In order to handle atomicity (can't take a task switch while in the
middle of using the "epoch" and "cycles per microsecond" constants), put
the code which actually calculates the time of day on the /dev/calibrate
page itself. The kernel notices EIP on this page when it's switching
away from a task, and completes the call in the kernel prior to switching.
(It only needs to futz the stack a bit -- unroll a stack frame and set
edx:eax... it can do it right in the saved registers.)
Note that this trick provides for more "user space system calls"... I
imagine a bunch of the signal routines such as sigprocmask and sigaction
could actually be done through routines on a special read-only page.
The kernel deals with atomicity only when it needs to.
Dean
Ingo Oeser writes:
> On Sun, Apr 29, 2001 at 04:27:48AM -0700, David S. Miller wrote:
> > The idea is that the one thing one tends to optimize for new cpus
> > is the memcpy/memset implementation.
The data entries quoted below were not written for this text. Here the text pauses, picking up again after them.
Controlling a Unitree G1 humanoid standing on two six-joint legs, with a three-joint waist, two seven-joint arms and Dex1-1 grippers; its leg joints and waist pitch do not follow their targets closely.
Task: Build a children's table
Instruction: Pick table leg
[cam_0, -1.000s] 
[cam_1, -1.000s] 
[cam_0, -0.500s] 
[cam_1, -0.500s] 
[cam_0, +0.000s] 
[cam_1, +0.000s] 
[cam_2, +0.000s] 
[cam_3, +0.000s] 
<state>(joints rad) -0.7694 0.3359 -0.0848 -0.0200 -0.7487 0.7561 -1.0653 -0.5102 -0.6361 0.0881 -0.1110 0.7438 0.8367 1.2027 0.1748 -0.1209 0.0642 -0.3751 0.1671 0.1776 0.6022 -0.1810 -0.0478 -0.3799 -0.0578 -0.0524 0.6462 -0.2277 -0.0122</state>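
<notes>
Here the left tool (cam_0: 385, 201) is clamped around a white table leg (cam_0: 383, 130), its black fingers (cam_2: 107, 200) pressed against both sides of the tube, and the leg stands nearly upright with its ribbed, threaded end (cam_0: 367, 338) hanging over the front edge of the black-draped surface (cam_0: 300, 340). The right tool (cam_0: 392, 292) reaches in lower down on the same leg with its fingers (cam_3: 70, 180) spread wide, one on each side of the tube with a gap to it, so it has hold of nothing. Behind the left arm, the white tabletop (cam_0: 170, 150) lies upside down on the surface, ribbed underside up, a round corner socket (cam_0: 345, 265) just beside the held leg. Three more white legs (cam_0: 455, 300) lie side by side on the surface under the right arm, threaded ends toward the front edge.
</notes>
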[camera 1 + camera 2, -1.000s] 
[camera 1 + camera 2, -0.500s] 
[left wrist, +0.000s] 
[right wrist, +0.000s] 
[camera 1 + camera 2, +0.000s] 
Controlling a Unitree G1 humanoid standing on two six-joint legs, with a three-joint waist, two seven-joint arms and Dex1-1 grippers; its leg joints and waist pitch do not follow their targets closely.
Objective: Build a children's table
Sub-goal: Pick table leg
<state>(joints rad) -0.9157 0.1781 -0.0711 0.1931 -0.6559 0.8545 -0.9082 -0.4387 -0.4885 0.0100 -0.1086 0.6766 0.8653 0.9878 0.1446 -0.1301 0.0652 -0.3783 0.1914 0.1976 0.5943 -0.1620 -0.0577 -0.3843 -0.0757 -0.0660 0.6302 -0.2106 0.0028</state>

What better way to shield
> > libc from having to be updated for new cpus but to put it into
> > the kernel in this magic page?
>
> Hehe, you have read this MXT patch on linux-mm, too? ;-)
>
> There we have 10x faster memmove/memcpy/bzero for 1K blocks
> granularity (== alignment is 1K and size is multiple of 1K), that
> is done by the memory controller.
This sounds different to me. Using the memory controller is (should
be!) a privileged operation, thus it requires a system call. This is
quite different from code in a magic page, which is excuted entirely
in user-space. The point of the magic page is to avoid the syscall
overhead.
Regards,
Richard....
Permanent: [email protected]
Current: [email protected]
On Sun, Apr 29, 2001 at 12:48:06PM -0600, Richard Gooch wrote:
> Ingo Oeser writes:
> > On Sun, Apr 29, 2001 at 04:27:48AM -0700, David S. Miller wrote:
> > > The idea is that the one thing one tends to optimize for new cpus
> > > is the memcpy/memset implementation. What better way to shield
> > > libc from having to be updated for new cpus but to put it into
> > > the kernel in this magic page?
> >
> > Hehe, you have read this MXT patch on linux-mm, too? ;-)
> >
> > There we have 10x faster memmove/memcpy/bzero for 1K blocks
> > granularity (== alignment is 1K and size is multiple of 1K), that
> > is done by the memory controller.
>
> This sounds different to me. Using the memory controller is (should
> be!) a privileged operation, thus it requires a system call. This is
> quite different from code in a magic page, which is excuted entirely
> in user-space. The point of the magic page is to avoid the syscall
> overhead.
Too bad this is a performance hack, otherwise we could place the privlaged
code in the read-only page, allow it to get execute from user space, catch
the exception, notice the EIP and let it continue on.
Gregory Maxwell writes:
> On Sun, Apr 29, 2001 at 12:48:06PM -0600, Richard Gooch wrote:
> > Ingo Oeser writes:
> > > On Sun, Apr 29, 2001 at 04:27:48AM -0700, David S. Miller wrote:
> > > > The idea is that the one thing one tends to optimize for new cpus
> > > > is the memcpy/memset implementation. What better way to shield
> > > > libc from having to be updated for new cpus but to put it into
> > > > the kernel in this magic page?
> > >
> > > Hehe, you have read this MXT patch on linux-mm, too? ;-)
> > >
> > > There we have 10x faster memmove/memcpy/bzero for 1K blocks
> > > granularity (== alignment is 1K and size is multiple of 1K), that
> > > is done by the memory controller.
> >
> > This sounds different to me. Using the memory controller is (should
> > be!) a privileged operation, thus it requires a system call. This is
> > quite different from code in a magic page, which is excuted entirely
> > in user-space. The point of the magic page is to avoid the syscall
> > overhead.
>
> Too bad this is a performance hack, otherwise we could place the
> privlaged code in the read-only page, allow it to get execute from
> user space, catch the exception, notice the EIP and let it continue
> on.
No need for anything that complicated. We can merge David's user-space
memcpy code with the memory controller scheme. We need a new syscall
anyway to access the memory controller, so we may as well just make it
a simple interface. Then the user-space code may, on some machines,
contain a test (for alignment) and call to the new syscall.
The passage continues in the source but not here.